Well, so here we fail. I don't mean that the model is not consistent with the data, but we actually can't take the model to the data. It's a single asset with a stationary equilibrium...oh, it's a single asset, so there are no cross-sectional implications of the model. Oh, it's a stationary equilibrium, so there are no time-series implications of the model. It's very difficult to think about taking the model to the data. One could imagine thinking about the comparative statics of the model—but the comparative statics of the model are actually varying parameters—corresponds to looking at a sequence of different models, it's actually stepping outside the models.

The short answer to all this is, I can't figure out what the implications of the model for the data are. So it's very hard to think about how relevant the model is, at least in terms of taking it to the data. So a question for the authors—which I don't expect Michael to answer right now—is, does the model have any actually testable implications? And then, I will indulge myself and take a cheap shot: if the model doesn't have any testable implications, maybe it's not science?

Anyway...but that's a cheap shot, because I actually think the model is interesting and relevant, right?

So we can't take the model to the data—that really is not going to help us think about whether the model is relevant—so let's try to think about the reasonableness of the model. One feature of the model is that if the regulator—if the government, the central bank, whatever—cares only about the deviation from fundamentals, you don't get the bad equilibrium.

Well, this is what happens in the Chinese market, in China, when the market goes down. This is the headquarters of the China Securities Regulatory Commission, and this is in the summer of 2015 after a rapid decline of stock prices. And the people in the front of the picture are taking photographs of the protesters, but the protesters are preventing the regulators from leaving their office. Probably most of the regulators in the room hope that this is not what would happen in the U.S. if the stock market goes down a little bit.

So the other message here is that, of course, Chinese investors think they're in an equilibrium, where the government determines stock prices (or the government has a lot of influence on stock prices), and that what the government does is an important determinant of stock prices, OK?

In thinking about whether the model is possibly relevant: again, the model is not—the bad equilibrium—is not relevant if the government only cares about fundamentals. Does the Chinese government care much about fundamentals? Well, short sales are restricted—severely restricted—and actually, historically, they were forbidden. An easy way to get prices closer to fundamentals would be to permit short sales, OK? And other regulatory practices also suggest a lack of concern with fundamentals, right? IPOs are rationed, there are limits on the prices at which shares can be offered—this actually creates various pernicious side effects, there is a queue of several hundred companies—there's a queue of several years, at current rate—to clear all the companies that want to IPO.

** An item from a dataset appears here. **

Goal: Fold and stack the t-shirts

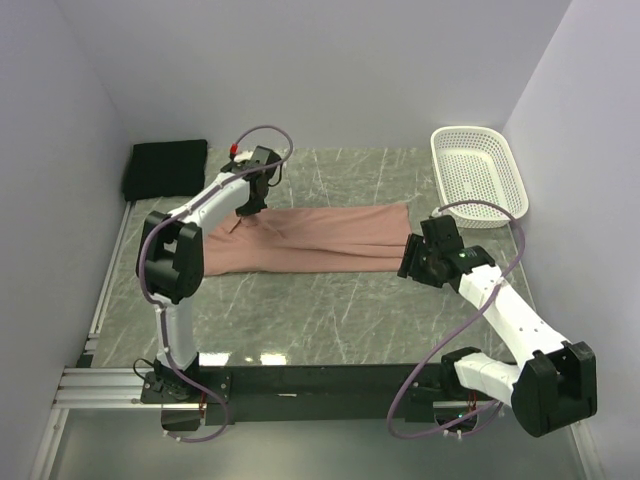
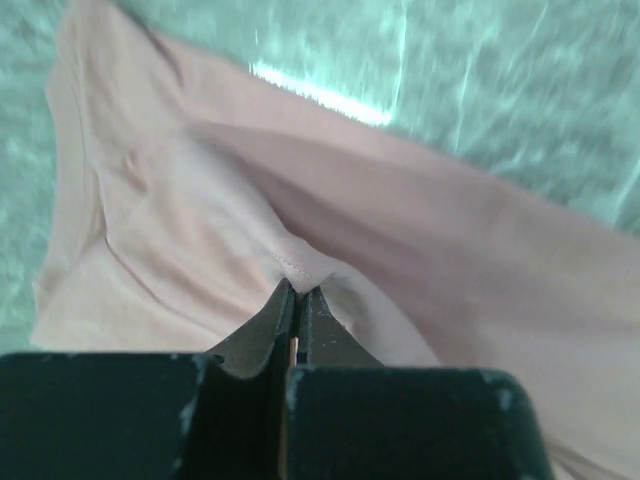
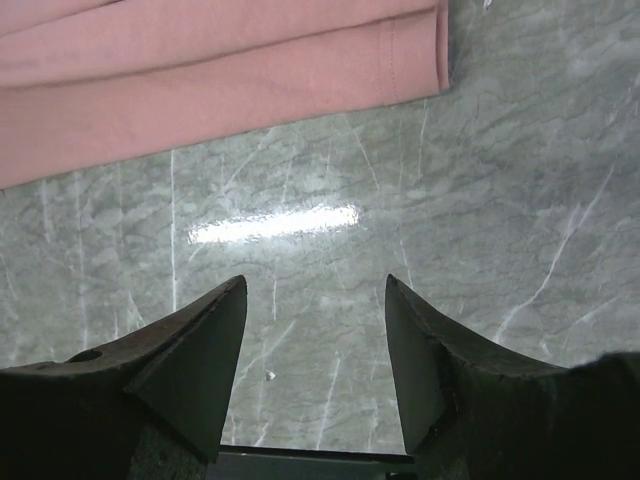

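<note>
The salmon-pink t-shirt (image 1: 310, 240) lies folded into a long band across the middle of the table. My left gripper (image 1: 247, 212) is shut on a pinch of its cloth near the left end, and the fabric (image 2: 300, 262) rises in a small peak between the fingers. My right gripper (image 1: 408, 262) is open and empty, just off the shirt's right end; the hem (image 3: 400, 60) lies beyond the fingertips over bare table. The black folded t-shirt (image 1: 166, 166) lies at the back left corner. The shirt's print is hidden.
A white mesh basket (image 1: 478, 172) stands at the back right against the wall. The marble-patterned table top (image 1: 330, 310) spreads in front of the shirt. Walls close in the left, back and right sides.
</note>
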Robot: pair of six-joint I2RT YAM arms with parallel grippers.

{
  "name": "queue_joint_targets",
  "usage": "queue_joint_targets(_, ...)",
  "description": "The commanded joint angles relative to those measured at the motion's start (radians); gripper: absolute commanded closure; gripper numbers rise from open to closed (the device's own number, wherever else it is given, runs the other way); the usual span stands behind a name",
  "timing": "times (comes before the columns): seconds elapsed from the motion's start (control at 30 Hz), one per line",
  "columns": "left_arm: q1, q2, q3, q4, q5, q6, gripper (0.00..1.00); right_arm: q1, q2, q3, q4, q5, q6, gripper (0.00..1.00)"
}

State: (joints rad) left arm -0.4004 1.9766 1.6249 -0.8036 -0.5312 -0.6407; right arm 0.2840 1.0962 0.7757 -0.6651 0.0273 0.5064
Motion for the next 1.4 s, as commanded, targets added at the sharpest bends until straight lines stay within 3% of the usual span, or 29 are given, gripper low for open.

It has various pernicious side effects. Listed companies with no assets have nontrivial values, because their demand for the listing, to do a reverse merger, because it's one of the devices to go to public. Anyway, it seems obvious that the Chinese regulatory system is not geared toward making prices be consistent with fundamental value, but that the real focus seems to be on maintaining social stability, or social and political stability, that is, on reducing volatility.

Well, is that important enough to put us in the bad equilibrium again? I really don't know; it would be nice to be able to take the model to the data, and we can't. But casual empiricism strongly suggests that China is in the bad equilibrium. It appears that a lot of Chinese investors think the government is committed to having stock prices trade in a range.

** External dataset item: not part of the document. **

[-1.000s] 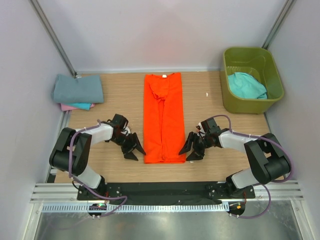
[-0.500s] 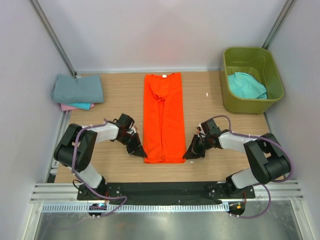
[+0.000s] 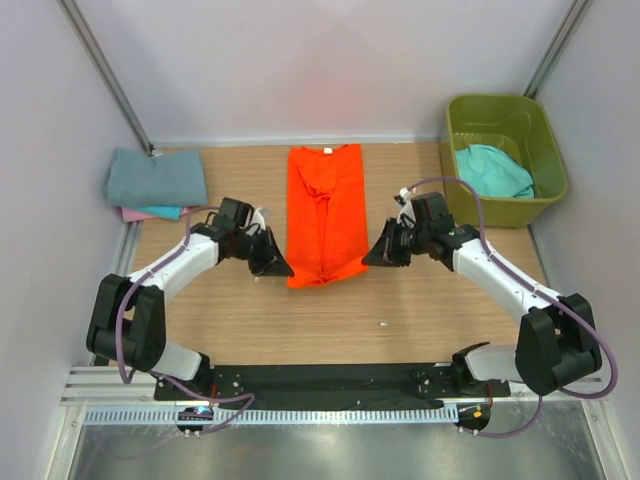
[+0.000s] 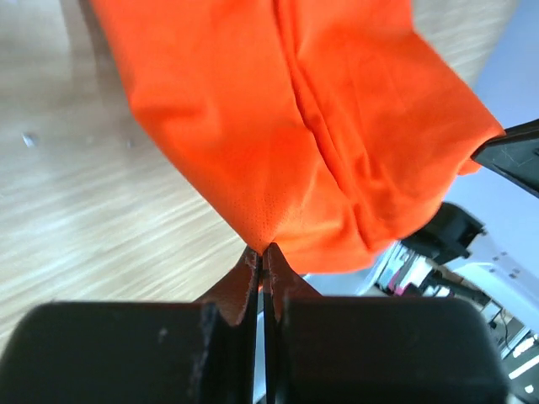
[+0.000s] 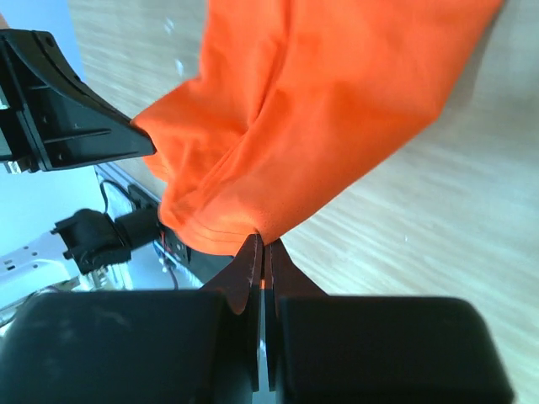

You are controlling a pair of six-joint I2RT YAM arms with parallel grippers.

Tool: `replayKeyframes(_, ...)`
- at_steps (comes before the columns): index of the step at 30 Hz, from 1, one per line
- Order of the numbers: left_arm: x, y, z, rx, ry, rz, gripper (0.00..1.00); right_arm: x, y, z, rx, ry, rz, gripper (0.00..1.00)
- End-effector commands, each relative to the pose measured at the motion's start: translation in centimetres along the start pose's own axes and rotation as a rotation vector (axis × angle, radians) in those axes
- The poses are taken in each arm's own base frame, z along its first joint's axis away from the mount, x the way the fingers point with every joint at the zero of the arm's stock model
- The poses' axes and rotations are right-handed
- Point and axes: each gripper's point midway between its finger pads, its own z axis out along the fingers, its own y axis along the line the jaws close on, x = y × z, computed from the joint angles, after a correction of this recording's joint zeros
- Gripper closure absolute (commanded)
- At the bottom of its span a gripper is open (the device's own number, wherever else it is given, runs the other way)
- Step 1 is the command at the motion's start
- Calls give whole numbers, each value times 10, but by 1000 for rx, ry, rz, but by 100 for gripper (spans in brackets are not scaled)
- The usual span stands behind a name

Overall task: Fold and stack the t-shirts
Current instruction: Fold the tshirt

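Observation:
A bright orange t-shirt, folded into a long strip, lies down the middle of the wooden table with its near end lifted. My left gripper is shut on the near left corner of that orange t-shirt. My right gripper is shut on the near right corner of the orange t-shirt. Each wrist view shows the cloth hanging from the pinched tips. A folded grey-blue t-shirt tops a pile with pink and teal edges at the far left. A teal t-shirt lies in the tub.
An olive-green plastic tub stands at the far right corner. White walls close in the table on three sides. A small white speck lies on the wood near the front. The black base rail runs along the near edge.
Both grippers closed on the orange shirt's near corners, then lifted and carried them away from the bases, so the shirt's near end now sits farther up the table.

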Motion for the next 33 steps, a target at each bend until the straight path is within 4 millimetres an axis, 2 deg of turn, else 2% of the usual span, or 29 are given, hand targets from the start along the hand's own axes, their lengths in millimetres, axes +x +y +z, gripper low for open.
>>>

So the other thing I was thinking about, the paper is set in the Chinese context, and the risky asset in the paper is called a stock, but the risky asset doesn't have to be a stock, it could be a mortgage-backed security. It could even be a 30-year Treasury bond, since even though there's no default risk, those have price risk. So could the model potentially apply to the U.S.? You might think U.S. regulators would be more focused on fundamentals and more competent, but of course, Chinese investors and Chinese regulators are convinced that they're more competent than U.S. regulators. Who's right? I don't know.

But another thing I was thinking about, I was struck over one and a half days of this conference, the amount—of course, it's a Fed conference—so I was struck by the amount of concern, discussion about when is the Fed's balance sheet going to be unwound, how aggressively will it be unwound, will it be fully unwound. Now, of course, the Fed affects fundamentals, so some of this concern is about fundamentals, but I hypothesize that people would be very concerned about the Fed's actions even if they thought the Fed didn't affect fundamentals.

So I look around here and I listen in to the discussion, and I wonder if we are already in the bad equilibrium where a tremendous amount of resources are devoted not to trying to learn about fundamentals, but rather to trying to learn about, trying to understand, what mistakes the central bank might make, and what the central bank might do. If we think about whether the haircut on Greek sovereign bonds is going to be X, or X plus ε, or X minus ε, a tremendous amount of resources went into thinking about that, and trying to figure out what's going to happen, and it's not going to affect productivity and growth. Greece is dead, European banks are going to have to be bailed out, but tremendous amounts of resources get devoted to things like, is the haircut going to be X, or is the haircut going to be X plus ε? And I think of this as, that's an example we're in a bad equilibrium, where tens of thousands of very smart people are trying—because governments and regulators are such large players in the financial market—tens of thousands of the smartest and most highly educated people in the country are thinking about what the regulators are going to do, and not thinking about productivity and growth.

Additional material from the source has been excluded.